Provided data:
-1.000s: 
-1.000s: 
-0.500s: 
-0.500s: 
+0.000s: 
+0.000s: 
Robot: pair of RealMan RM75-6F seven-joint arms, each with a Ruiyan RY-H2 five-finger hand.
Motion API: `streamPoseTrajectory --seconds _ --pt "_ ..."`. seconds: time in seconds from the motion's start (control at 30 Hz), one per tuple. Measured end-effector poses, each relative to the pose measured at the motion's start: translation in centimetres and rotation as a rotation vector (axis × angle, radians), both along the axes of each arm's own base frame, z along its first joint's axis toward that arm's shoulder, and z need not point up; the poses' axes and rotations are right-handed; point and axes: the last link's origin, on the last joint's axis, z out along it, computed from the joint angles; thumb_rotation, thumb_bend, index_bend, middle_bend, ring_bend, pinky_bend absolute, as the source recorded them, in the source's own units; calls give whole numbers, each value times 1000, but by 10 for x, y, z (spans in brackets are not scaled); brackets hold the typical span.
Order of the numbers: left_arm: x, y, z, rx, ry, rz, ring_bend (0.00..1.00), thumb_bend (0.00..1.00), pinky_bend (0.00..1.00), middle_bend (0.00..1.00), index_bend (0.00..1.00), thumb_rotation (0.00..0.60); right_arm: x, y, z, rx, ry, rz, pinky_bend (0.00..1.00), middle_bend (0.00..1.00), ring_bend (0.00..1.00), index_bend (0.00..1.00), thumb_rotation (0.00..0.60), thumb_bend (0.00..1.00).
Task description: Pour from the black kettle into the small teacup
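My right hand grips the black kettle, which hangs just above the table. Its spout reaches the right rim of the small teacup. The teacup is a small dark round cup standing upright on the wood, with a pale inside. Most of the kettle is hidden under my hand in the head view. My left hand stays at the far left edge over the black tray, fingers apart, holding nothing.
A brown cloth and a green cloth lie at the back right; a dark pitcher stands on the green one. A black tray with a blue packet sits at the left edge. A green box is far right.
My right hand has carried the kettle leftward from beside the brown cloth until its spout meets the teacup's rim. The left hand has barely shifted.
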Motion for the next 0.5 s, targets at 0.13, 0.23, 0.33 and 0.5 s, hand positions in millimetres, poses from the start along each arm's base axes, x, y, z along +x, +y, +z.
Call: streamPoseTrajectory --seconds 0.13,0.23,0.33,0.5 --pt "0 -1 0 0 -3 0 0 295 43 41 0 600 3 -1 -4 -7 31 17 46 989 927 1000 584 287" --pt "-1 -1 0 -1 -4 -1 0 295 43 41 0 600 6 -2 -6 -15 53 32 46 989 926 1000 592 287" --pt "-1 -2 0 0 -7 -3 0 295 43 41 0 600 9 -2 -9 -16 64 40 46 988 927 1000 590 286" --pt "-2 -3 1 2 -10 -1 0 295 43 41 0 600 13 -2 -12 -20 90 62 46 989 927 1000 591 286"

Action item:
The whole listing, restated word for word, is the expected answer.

Result of this task:
-1.000s: 
-1.000s: 
-0.500s: 
-0.500s: 
+0.000s: 
+0.000s: 
Robot: pair of RealMan RM75-6F seven-joint arms, each with a Ruiyan RY-H2 five-finger hand.
Motion API: `streamPoseTrajectory --seconds _ --pt "_ ..."`. seconds: time in seconds from the motion's start (control at 30 Hz), one per tuple. Measured end-effector poses, each relative to the pose measured at the motion's start: translation in centimetres and rotation as a rotation vector (axis × angle, radians), both along the axes of each arm's own base frame, z along its first joint's axis toward that arm's shoulder, and z need not point up; the poses' axes and rotations are right-handed; point and axes: the last link's origin, on the last joint's axis, z out along it, computed from the joint angles; thumb_rotation, thumb_bend, index_bend, middle_bend, ring_bend, pinky_bend absolute, as the source recorded them, in the source's own units; calls give whole numbers, each value times 1000, but by 10 for x, y, z (spans in brackets are not scaled); brackets hold the typical span.
Order of the numbers: left_arm: x, y, z, rx, ry, rz, ring_bend (0.00..1.00), thumb_bend (0.00..1.00), pinky_bend (0.00..1.00), middle_bend (0.00..1.00), index_bend (0.00..1.00), thumb_rotation (0.00..0.60); right_arm: x, y, z, rx, ry, rz, pinky_bend (0.00..1.00), middle_bend (0.00..1.00), ring_bend (0.00..1.00), index_bend (0.00..1.00), thumb_rotation (0.00..0.60), thumb_bend (0.00..1.00).
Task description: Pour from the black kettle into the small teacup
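My right hand grips the black kettle, which hangs just above the table. Its spout reaches the right rim of the small teacup. The teacup is a small dark round cup standing upright on the wood, with a pale inside. Most of the kettle is hidden under my hand in the head view. My left hand stays at the far left edge over the black tray, fingers apart, holding nothing.
A brown cloth and a green cloth lie at the back right; a dark pitcher stands on the green one. A black tray with a blue packet sits at the left edge. A green box is far right.
My right hand has carried the kettle leftward from beside the brown cloth until its spout meets the teacup's rim. The left hand has barely shifted.
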Motion for the next 0.5 s, targets at 0.13, 0.23, 0.33 and 0.5 s, hand positions in millimetres, poses from the start along each arm's base axes, x, y, z along +x, +y, +z.
Call: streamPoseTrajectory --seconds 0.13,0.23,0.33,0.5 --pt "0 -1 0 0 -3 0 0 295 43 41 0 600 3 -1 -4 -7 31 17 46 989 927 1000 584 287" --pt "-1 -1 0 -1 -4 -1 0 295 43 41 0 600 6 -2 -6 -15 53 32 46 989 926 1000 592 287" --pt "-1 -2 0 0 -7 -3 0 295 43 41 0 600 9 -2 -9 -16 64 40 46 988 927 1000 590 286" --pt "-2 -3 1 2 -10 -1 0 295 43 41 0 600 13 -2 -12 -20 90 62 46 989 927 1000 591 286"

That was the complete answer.